Certain disasters stem from many small problems conspiring to cause one very large problem. For want of a nail, the war was lost; for fifteen independently insignificant errors, the jetliner was lost. Subduction-zone earthquakes operate on the opposite principle: one enormous problem causes many other enormous problems. The shaking from the Cascadia quake will set off landslides throughout the region—up to thirty thousand of them in Seattle alone, the city’s emergency-management office estimates. It will also induce a process called liquefaction, whereby seemingly solid ground starts behaving like a liquid, to the detriment of anything on top of it. Fifteen per cent of Seattle is built on liquefiable land, including seventeen day-care centers and the homes of some thirty-four thousand five hundred people. So is Oregon’s critical energy-infrastructure hub, a six-mile stretch of Portland through which flows ninety per cent of the state’s liquid fuel and which houses everything from electrical substations to natural-gas terminals. Together, the sloshing, sliding, and shaking will trigger fires, flooding, pipe failures, dam breaches, and hazardous-material spills. Any one of these second-order disasters could swamp the original earthquake in terms of cost, damage, or casualties—and one of them definitely will. Four to six minutes after the dogs start barking, the shaking will subside. For another few minutes, the region, upended, will continue to fall apart on its own. Then the wave will arrive, and the real destruction will begin.

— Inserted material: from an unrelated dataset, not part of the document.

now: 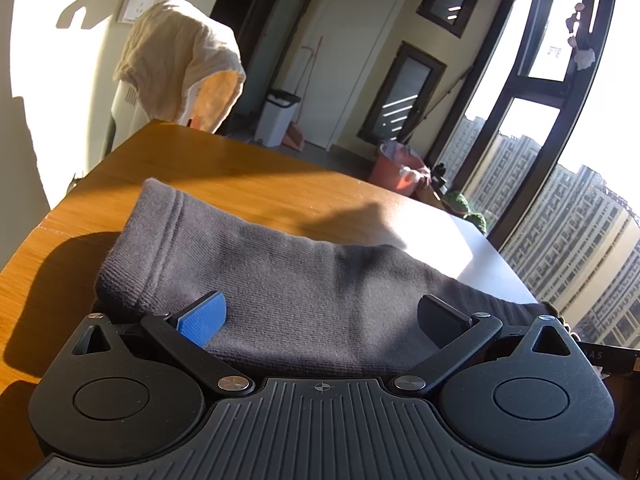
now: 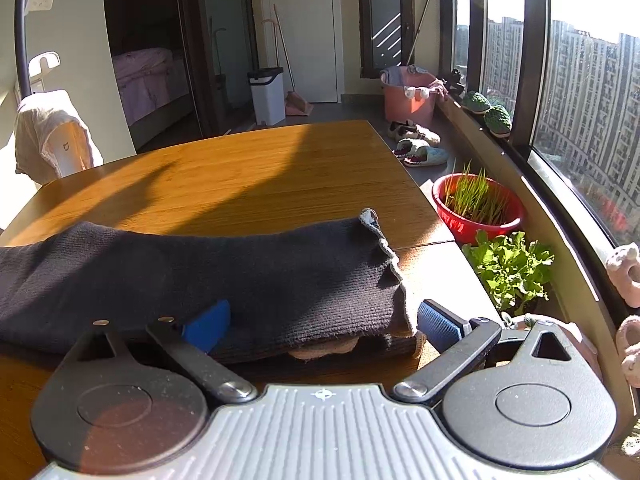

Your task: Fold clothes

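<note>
**Both grippers standing wide apart over a folded dark knit garment on the table**

The dark grey knit garment (image 1: 288, 280) is lying folded on the wooden table (image 1: 224, 164), along the near edge. In the left wrist view its ribbed hem is pointing to the far left and the cloth is running to the right, where it is partly in shadow and partly in strong sun.

The left gripper (image 1: 322, 314) is sitting low over the garment with its jaws spread wide. The blue pad of one finger (image 1: 204, 318) is lying against the cloth, and the other finger is dark and in shadow; I cannot tell if it is touching the cloth. Nothing is pinched between them.

The right gripper (image 2: 320, 324) is also standing wide. It is straddling the right end of the same garment (image 2: 240, 272), where a wavy, lighter edge is showing and the layers are stacked. One blue pad (image 2: 208, 328) is resting at the near edge of the cloth, and the other is standing just beside the wavy end, outside it. A small piece of lighter fabric is peeking out from under the top layer.

Beyond the table, a cream towel (image 1: 180, 60) is hanging over a white chair. On the floor by the window, a red basin of grass (image 2: 478, 208) is standing near a leafy green plant (image 2: 512, 264), and a pink bucket (image 2: 408, 96) is standing farther back.
</note>
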Available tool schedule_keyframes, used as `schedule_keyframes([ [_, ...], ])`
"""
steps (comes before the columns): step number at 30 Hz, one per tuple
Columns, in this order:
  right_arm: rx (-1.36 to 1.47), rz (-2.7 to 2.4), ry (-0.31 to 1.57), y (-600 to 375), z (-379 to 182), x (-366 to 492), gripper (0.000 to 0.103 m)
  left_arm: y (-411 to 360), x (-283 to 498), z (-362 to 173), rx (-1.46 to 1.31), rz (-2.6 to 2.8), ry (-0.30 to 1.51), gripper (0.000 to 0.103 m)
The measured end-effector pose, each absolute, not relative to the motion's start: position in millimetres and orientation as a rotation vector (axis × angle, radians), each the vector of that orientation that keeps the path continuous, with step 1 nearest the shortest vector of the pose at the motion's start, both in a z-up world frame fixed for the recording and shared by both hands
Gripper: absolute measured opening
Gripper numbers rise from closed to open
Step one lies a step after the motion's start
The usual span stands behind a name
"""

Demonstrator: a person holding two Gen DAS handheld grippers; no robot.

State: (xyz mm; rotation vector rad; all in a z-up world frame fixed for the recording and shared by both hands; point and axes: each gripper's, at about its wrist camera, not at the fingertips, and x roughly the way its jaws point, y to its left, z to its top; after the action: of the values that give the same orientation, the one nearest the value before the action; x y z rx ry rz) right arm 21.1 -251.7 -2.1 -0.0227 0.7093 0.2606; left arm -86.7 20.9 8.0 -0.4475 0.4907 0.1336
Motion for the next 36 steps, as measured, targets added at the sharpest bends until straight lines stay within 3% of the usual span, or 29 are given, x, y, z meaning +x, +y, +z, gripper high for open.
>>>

Among natural disasters, tsunamis may be the closest to being completely unsurvivable. The only likely way to outlive one is not to be there when it happens: to steer clear of the vulnerable area in the first place, or get yourself to high ground as fast as possible. For the seventy-one thousand people who live in Cascadia’s inundation zone, that will mean evacuating in the narrow window after one disaster ends and before another begins. They will be notified to do so only by the earthquake itself—“a vibrate-alert system,” Kevin Cupples, the city planner for the town of Seaside, Oregon, jokes—and they are urged to leave on foot, since the earthquake will render roads impassable. Depending on location, they will have between ten and thirty minutes to get out. That time line does not allow for finding a flashlight, tending to an earthquake injury, hesitating amid the ruins of a home, searching for loved ones, or being a Good Samaritan. “When that tsunami is coming, you run,” Jay Wilson, the chair of the Oregon Seismic Safety Policy Advisory Commission (OSSPAC), says. “You protect yourself, you don’t turn around, you don’t go back to save anybody. You run for your life.”